One of the traditions about this day is called "The Harrowing of Hades." In our creed we state that we believed that Jesus descended into hell and released the souls held captive there and opened for them the gates of paradise. For this reason, the day is considered a day of joy. However, because the resurrection will not be proclaimed until after the sun sets, it is still considered a day for penance and fasting. Easter greetings in both the Roman and Eastern rites are reserved for after the vigil liturgy. If the statues of the saints have been covered during the two weeks of Passiontide, they are uncovered during the singing of the "Gloria" during the vigil liturgy in dramatic fashion.

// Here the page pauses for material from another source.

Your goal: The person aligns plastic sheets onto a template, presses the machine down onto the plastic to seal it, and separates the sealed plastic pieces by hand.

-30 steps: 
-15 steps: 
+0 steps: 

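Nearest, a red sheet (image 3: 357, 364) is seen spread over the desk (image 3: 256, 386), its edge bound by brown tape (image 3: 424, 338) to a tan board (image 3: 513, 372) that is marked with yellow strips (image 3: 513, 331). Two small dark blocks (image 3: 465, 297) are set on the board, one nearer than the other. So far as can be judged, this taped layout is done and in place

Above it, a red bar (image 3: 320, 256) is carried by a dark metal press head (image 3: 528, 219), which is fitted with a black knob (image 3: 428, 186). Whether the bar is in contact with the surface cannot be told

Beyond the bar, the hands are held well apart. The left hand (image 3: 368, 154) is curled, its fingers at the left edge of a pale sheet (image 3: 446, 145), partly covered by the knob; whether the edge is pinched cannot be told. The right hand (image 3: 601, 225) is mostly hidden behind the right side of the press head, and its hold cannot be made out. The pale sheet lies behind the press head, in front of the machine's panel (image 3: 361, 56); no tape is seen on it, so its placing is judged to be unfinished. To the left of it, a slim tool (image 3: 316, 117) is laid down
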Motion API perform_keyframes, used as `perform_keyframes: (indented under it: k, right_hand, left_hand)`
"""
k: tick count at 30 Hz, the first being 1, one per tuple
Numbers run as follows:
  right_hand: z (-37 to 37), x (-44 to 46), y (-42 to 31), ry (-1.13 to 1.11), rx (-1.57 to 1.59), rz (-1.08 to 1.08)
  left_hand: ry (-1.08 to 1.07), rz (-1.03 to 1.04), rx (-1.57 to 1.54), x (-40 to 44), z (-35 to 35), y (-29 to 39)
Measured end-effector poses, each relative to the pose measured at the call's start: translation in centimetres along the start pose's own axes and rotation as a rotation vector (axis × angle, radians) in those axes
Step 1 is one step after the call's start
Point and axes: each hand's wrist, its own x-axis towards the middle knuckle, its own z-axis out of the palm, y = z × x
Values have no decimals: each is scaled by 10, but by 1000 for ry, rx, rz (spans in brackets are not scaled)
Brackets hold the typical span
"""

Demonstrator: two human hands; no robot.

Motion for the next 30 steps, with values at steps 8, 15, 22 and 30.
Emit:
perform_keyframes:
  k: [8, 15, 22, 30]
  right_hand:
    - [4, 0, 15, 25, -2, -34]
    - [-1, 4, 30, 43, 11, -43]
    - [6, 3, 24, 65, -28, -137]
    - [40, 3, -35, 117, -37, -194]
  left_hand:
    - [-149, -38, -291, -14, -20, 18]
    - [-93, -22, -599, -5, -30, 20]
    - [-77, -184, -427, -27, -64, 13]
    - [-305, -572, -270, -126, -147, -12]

The focus of the vigil liturgy in the Western rite is the Sacrament of Baptism. Those who have been preparing for full communion with the Catholic Church are also confirmed and admitted to the Eucharist. Baptism is the sacrament in which we die to sin and are raised to new life, in which we participate in Christ's victory over sin and death. It is fitting, therefore, that we celebrate this sacrament as we proclaim the resurrection.
Another important part of the vigil liturgy is the proclamation itself. Filled with references to "this night," it recalls the major events of salvation history. The proclamation likens our journey through the waters of Baptism and freedom from original sin to the journey of the Israelites through the Red Sea after the shackles of Egyptian slavery were shattered at the Passover. It refers to the sin of Adam as a happy fault, the necessary sin of Adam, which won for us so great a Redeemer.
As we keep this solemn Sabbath, we do so mindful of the fact that these mysteries have unfolded to reveal just how greatly God loves us. It is a day which is best spent poring over the Word of God in which God revealed the true nature of Love Incarnate.